During that week, Flower Garden rose up on the charts. It reached #73 in the top games in the US and was charting very high in all the subcategories and on the iPad charts. As soon as I flipped the switch back to paid, it dropped out of sight from the charts. Fortunately, within a couple of days it came back to its position before that crazy week.
Most importantly, Flower Garden Free, which had dropped quite a bit during that promotion, immediately went back up to the top 100 in the Kids and Family subcategories like before.
As you can expect, as a result of giving it away for free, the ratings on the App Store went down quite a bit. While it was a paid application, the ratings were around 4 stars, but they dropped down to 2.5 stars after that week.

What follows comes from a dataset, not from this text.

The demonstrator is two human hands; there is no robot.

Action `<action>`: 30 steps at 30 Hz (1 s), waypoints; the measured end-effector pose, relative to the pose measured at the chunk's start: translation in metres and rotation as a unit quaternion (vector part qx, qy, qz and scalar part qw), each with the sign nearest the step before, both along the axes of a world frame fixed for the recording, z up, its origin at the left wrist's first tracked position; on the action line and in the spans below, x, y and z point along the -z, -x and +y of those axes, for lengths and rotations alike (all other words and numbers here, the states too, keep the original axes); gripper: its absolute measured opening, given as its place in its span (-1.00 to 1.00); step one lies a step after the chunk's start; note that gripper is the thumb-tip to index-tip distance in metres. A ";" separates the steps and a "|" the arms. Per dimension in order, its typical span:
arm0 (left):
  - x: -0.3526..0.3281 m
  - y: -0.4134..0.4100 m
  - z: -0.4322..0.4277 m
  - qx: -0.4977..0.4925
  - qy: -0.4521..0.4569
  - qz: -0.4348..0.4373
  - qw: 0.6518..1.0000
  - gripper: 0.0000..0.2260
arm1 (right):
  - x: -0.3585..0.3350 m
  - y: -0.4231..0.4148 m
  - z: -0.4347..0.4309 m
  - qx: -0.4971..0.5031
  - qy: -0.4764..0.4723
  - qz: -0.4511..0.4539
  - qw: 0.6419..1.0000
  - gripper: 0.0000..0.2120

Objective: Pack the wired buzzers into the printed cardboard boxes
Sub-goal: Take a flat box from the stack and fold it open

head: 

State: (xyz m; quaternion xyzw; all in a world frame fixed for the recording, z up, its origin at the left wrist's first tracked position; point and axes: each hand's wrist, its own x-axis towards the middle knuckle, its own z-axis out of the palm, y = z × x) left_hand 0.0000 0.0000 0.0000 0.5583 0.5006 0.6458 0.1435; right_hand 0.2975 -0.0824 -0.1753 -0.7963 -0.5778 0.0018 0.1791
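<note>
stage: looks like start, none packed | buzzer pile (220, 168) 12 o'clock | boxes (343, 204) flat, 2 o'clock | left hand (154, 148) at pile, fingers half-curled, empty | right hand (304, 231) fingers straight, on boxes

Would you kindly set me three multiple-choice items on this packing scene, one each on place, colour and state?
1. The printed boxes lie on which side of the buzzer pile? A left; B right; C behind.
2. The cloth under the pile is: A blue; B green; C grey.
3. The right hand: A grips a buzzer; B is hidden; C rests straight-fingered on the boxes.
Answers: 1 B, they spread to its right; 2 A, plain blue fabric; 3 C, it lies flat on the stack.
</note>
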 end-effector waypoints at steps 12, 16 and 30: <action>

It seems people love a free app, but are very quick to criticize it and give it a low rating (especially if it has in-app purchases).
Fortunately bad ratings can be easily fixed with a new update, and some encouragement to users to leave positive rating on the App Store. Now it’s back up to over 4.5 stars.
Now it’s two months later and the dust has had a chance to settle down. Apart from the very nice sales spike during the sale, was it worth it? Again, the answer is a definite yes.
Here’s the revenue since the start of the promotion:
As you can see, it quickly went down, but it settled at a reasonably high level. In fact, compare this two-month period (highlighted in blue) with the previous sales:
Before the promotion revenue was hovering around $1,500 per week, now it settled down to about $2,400 per week. An average day today is bigger than Christmas day! Very nice change!
I think the reason why it settled at a higher revenue level than before is because it got more exposure during that week. Lots of people sent bouquets, which introduced new users to Flower Garden. It’s the viral effect I was hoping for from the start, and although it never reached epidemic proportions, it has been enough to keep Flower Garden alive and well.
Adding iPad support as part of the latest update probably helped too. The iPad market is smaller than the iPhone one, but a lot of early adopters are eager to find good apps for their new toys. The smaller market size also allowed Flower Garden to appear in the iPad charts more easily, increasing exposure that way.
Here’s a breakdown of where revenue came from in the last month (I’m excluding the period where Flower Garden was free to get a more accurate view):
As you can see, consumable items (fertilizer) account for almost half the revenue. Consumable items are a factor of your current userbase, so getting a large influx of new users can result in a permanent revenue increase instead of just a sales spike. It also shows what a small percentage actual app sales are, which explains why even while Flower Garden was free, revenue was still up.
This was a wild ride again! It was definitely worth doing the promotion and it definitely brought home how powerful free can be. However, I’m trying to decide the pricing scheme for my next game, and even though free plus in-app purchases is very tempting, I’m not sure it’s the way to go.
What do you think? Are new games better off being free with in-app purchases, or can indie games be successful being paid (and still having in-app purchases)?